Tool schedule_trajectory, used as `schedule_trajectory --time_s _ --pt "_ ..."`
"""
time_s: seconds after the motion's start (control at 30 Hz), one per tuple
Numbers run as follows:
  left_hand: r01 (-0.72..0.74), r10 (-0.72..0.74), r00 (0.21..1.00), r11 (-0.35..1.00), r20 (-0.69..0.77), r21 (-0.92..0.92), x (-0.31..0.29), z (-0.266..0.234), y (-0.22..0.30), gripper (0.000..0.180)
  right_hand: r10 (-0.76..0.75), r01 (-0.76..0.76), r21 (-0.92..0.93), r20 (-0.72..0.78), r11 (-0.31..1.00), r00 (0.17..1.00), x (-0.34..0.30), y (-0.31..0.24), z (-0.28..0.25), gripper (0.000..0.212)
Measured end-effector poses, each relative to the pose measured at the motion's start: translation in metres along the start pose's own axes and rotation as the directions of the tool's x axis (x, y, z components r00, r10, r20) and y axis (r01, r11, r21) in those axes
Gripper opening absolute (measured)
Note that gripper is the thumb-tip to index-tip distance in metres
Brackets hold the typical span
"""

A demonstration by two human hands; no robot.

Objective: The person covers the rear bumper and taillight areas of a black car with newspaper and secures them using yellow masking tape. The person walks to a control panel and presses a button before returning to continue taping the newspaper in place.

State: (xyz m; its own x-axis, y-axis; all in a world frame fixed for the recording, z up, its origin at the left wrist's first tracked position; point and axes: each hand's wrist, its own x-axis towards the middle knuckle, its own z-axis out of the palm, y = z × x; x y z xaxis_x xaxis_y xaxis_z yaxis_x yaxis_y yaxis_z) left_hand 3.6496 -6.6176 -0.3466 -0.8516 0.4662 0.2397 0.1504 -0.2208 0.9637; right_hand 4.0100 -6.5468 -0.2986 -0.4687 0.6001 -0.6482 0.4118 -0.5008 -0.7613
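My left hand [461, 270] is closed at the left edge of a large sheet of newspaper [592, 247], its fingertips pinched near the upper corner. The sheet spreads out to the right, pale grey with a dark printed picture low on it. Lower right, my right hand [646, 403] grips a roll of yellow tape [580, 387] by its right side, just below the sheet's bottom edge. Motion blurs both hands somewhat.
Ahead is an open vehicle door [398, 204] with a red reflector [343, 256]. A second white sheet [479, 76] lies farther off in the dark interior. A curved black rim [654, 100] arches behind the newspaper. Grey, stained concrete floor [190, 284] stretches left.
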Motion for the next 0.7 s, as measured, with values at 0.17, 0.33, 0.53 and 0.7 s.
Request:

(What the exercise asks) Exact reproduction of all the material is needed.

(Expected answer)
Tool schedule_trajectory, used as `schedule_trajectory --time_s _ --pt "_ ..."`
"""
time_s: seconds after the motion's start (control at 30 Hz), one per tuple
Numbers run as follows:
  left_hand: r01 (-0.72..0.74), r10 (-0.72..0.74), r00 (0.21..1.00), r11 (-0.35..1.00), r20 (-0.69..0.77), r21 (-0.92..0.92), x (-0.31..0.29), z (-0.266..0.234), y (-0.22..0.30), gripper (0.000..0.180)
  right_hand: r10 (-0.76..0.75), r01 (-0.76..0.76), r21 (-0.92..0.93), r20 (-0.72..0.78), r11 (-0.31..1.00), r00 (0.17..1.00), x (-0.34..0.30), y (-0.31..0.24), z (-0.28..0.25), gripper (0.000..0.212)
Measured end-effector poses, each relative to the pose measured at the motion's start: translation in metres along the start pose's own axes and rotation as the directions of the tool's x axis (x, y, z components r00, r10, r20) and y axis (r01, r11, r21) in those axes
Gripper opening absolute (measured)
Note that gripper is the thumb-tip to index-tip distance in metres
Brackets hold the typical span
"""

A demonstration by two human hands; no robot.

Objective: The person covers the rear bumper and taillight areas of a black car with newspaper and secures them using yellow masking tape. The person walks to a control panel and presses a button before returning to continue taping the newspaper in place.

State: (xyz m; its own x-axis, y-axis; all in a world frame fixed for the recording, z up, its origin at the left wrist's first tracked position; point and axes: each hand's wrist, its own x-axis towards the middle knuckle, its own z-axis out of the palm, y = z × x; x y z xaxis_x xaxis_y xaxis_z yaxis_x yaxis_y yaxis_z) left_hand 3.6496 -6.6176 -0.3466 -0.8516 0.4662 0.2397 0.1504 -0.2208 0.9637; right_hand 4.0100 -6.5468 -0.2986 -0.4687 0.6001 -0.6482 0.4118 -0.5008 -0.7613
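My left hand [461, 270] is closed at the left edge of a large sheet of newspaper [592, 247], its fingertips pinched near the upper corner. The sheet spreads out to the right, pale grey with a dark printed picture low on it. Lower right, my right hand [646, 403] grips a roll of yellow tape [580, 387] by its right side, just below the sheet's bottom edge. Motion blurs both hands somewhat.
Ahead is an open vehicle door [398, 204] with a red reflector [343, 256]. A second white sheet [479, 76] lies farther off in the dark interior. A curved black rim [654, 100] arches behind the newspaper. Grey, stained concrete floor [190, 284] stretches left.
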Motion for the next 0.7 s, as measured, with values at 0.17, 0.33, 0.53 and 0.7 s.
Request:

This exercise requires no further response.